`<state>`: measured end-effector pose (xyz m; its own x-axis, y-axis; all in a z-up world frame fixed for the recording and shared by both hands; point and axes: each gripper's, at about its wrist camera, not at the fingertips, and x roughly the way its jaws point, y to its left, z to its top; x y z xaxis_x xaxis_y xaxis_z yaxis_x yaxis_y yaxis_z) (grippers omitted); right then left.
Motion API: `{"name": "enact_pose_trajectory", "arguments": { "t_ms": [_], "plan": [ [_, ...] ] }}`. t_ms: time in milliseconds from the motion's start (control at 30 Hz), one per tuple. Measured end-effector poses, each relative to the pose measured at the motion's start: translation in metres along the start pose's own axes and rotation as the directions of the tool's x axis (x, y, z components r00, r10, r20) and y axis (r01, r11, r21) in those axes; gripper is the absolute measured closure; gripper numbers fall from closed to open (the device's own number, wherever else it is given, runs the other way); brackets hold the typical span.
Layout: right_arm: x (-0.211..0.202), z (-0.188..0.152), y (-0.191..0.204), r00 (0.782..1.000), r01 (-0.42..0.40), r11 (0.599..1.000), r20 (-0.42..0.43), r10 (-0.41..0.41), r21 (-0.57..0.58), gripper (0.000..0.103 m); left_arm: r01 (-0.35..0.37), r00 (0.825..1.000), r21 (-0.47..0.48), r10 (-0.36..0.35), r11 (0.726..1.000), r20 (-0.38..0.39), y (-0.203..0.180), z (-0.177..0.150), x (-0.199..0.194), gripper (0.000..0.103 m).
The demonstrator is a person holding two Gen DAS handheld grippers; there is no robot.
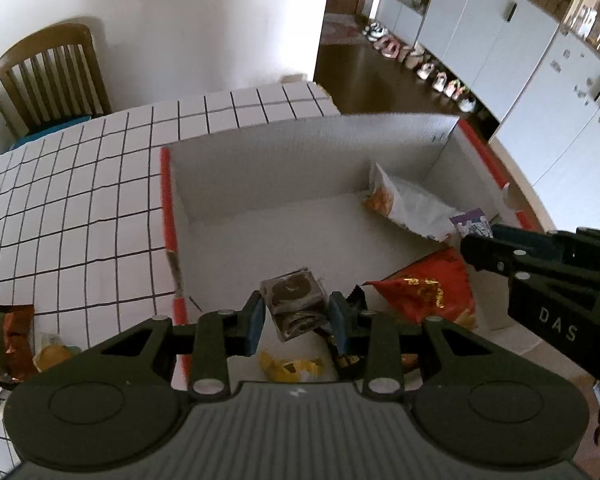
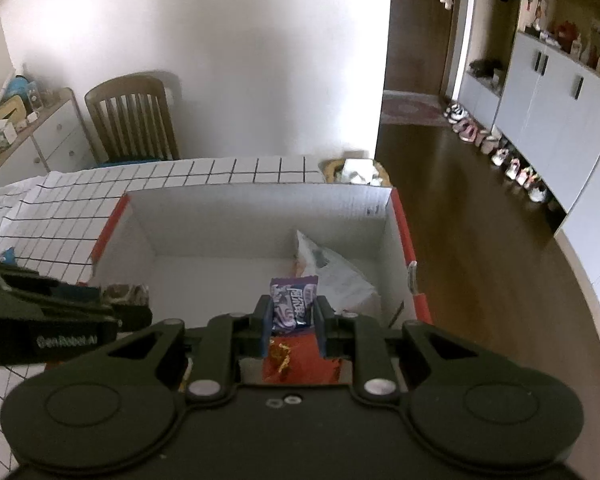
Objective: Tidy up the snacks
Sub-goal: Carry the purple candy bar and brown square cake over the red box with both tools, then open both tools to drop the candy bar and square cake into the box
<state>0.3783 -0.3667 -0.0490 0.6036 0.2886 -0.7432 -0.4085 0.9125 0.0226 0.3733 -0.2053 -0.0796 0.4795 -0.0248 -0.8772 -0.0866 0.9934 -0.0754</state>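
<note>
Two grippers hang over a white cardboard box (image 2: 260, 216) with red edges. Half hidden behind the left gripper (image 1: 296, 316), clamped on a brown cookie pack (image 1: 294, 304), lie a yellow wrapper (image 1: 292, 366) and a red bag (image 1: 432, 292). The box's far left floor is bare; a white bag (image 2: 336, 276) fills the far right corner. The right gripper (image 2: 292, 320) pinches a purple candy packet (image 2: 294, 304), its print unreadable. "DAS" and "GenRobot.ai" mark the tools.
</note>
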Motion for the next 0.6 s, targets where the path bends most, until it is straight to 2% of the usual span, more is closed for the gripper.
{"name": "enact_pose_trajectory", "arguments": {
  "t_ms": [200, 600],
  "plan": [
    [0.022, -0.001, -0.004, 0.998, -0.032, 0.999, -0.052, 0.031, -0.019, 0.083, -0.046, 0.998, 0.019, 0.046, 0.999, -0.033, -0.006, 0.001, 0.024, 0.069],
    [0.039, -0.008, -0.006, 0.993, -0.049, 0.999, -0.110, 0.047, -0.021, 0.081, -0.051, 0.996, -0.004, 0.050, 0.999, -0.080, -0.012, 0.000, 0.045, 0.069]
  ]
}}
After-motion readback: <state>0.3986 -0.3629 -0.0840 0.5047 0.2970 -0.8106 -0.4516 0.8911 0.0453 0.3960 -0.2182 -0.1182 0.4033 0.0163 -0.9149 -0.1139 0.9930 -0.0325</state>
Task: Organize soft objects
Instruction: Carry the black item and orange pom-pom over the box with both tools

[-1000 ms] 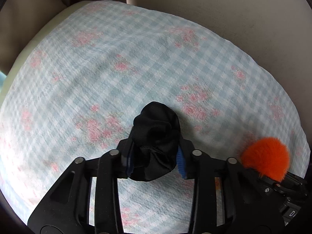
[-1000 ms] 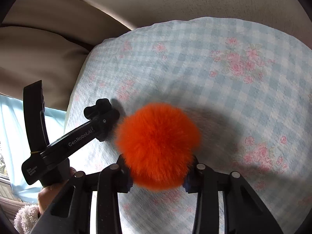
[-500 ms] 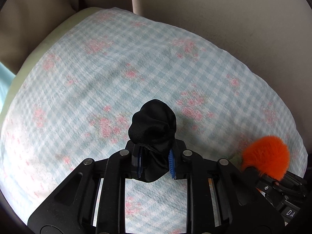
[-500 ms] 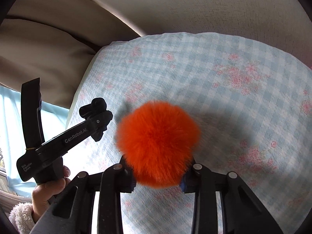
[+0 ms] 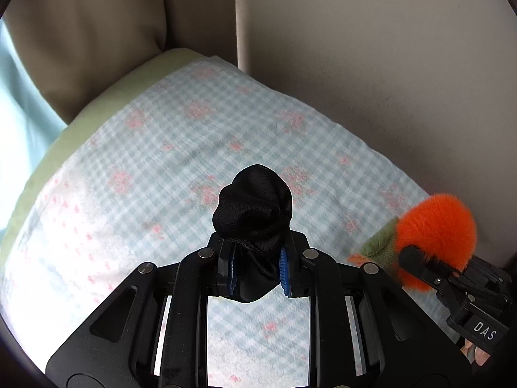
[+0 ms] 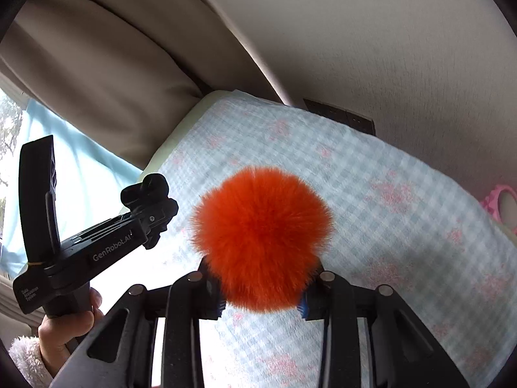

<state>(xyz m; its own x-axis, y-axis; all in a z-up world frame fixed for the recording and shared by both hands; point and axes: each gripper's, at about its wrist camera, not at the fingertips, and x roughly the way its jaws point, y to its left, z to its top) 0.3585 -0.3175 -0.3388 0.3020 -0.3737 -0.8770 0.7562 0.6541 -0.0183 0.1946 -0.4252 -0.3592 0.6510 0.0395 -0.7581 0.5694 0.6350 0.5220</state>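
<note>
Soft objects, two in hand. My left hand-held gripper (image 5: 257, 273) has its blue pads pinched narrowly on a crumpled black fabric bundle (image 5: 253, 208); most of the bundle bulges out above the fingertips, a tail hangs below them. It is off the bed, over the light-blue checked bedspread with pink flowers (image 5: 155, 168).

My right hand-held gripper (image 6: 261, 294) is closed part-way on a fluffy orange fur pompom (image 6: 261, 236); fur spills over both pads, so I cannot see the pad faces clearly. The pompom is also clear of the bedspread (image 6: 387, 194).

In the left wrist view, the pompom (image 5: 436, 223) sits at the lower right in the right hand-held gripper (image 5: 420, 262), with a green knitted piece (image 5: 383, 245) just beside it; I cannot tell whether they are joined.

In the right wrist view, the left hand-held gripper (image 6: 148, 190) is at the left, held by a hand (image 6: 69, 326) with a white fleecy cuff (image 6: 27, 360). Beige padded headboard (image 6: 106, 74) behind the bed. Pink plastic item (image 6: 501, 203) at the right edge, too cropped to identify.
</note>
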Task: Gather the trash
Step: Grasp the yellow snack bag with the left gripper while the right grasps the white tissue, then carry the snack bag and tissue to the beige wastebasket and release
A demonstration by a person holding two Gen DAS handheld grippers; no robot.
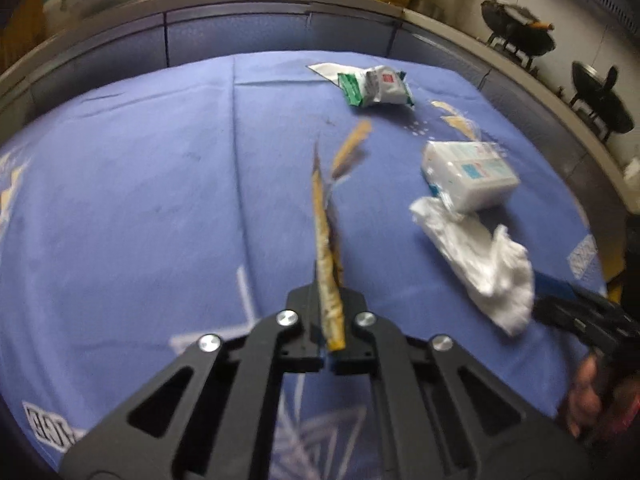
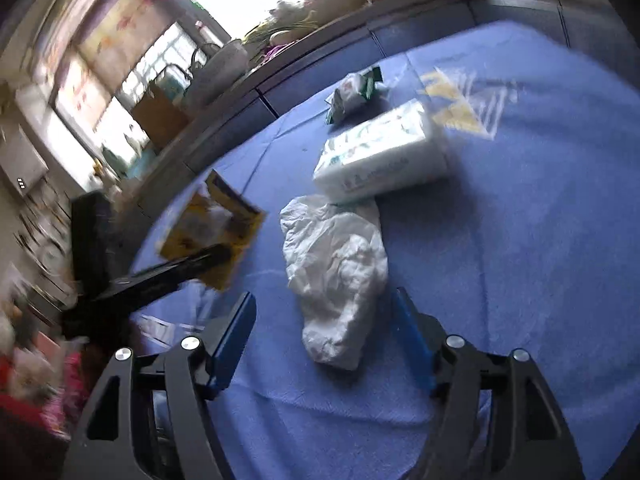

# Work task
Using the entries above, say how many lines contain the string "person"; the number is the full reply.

# Response area
2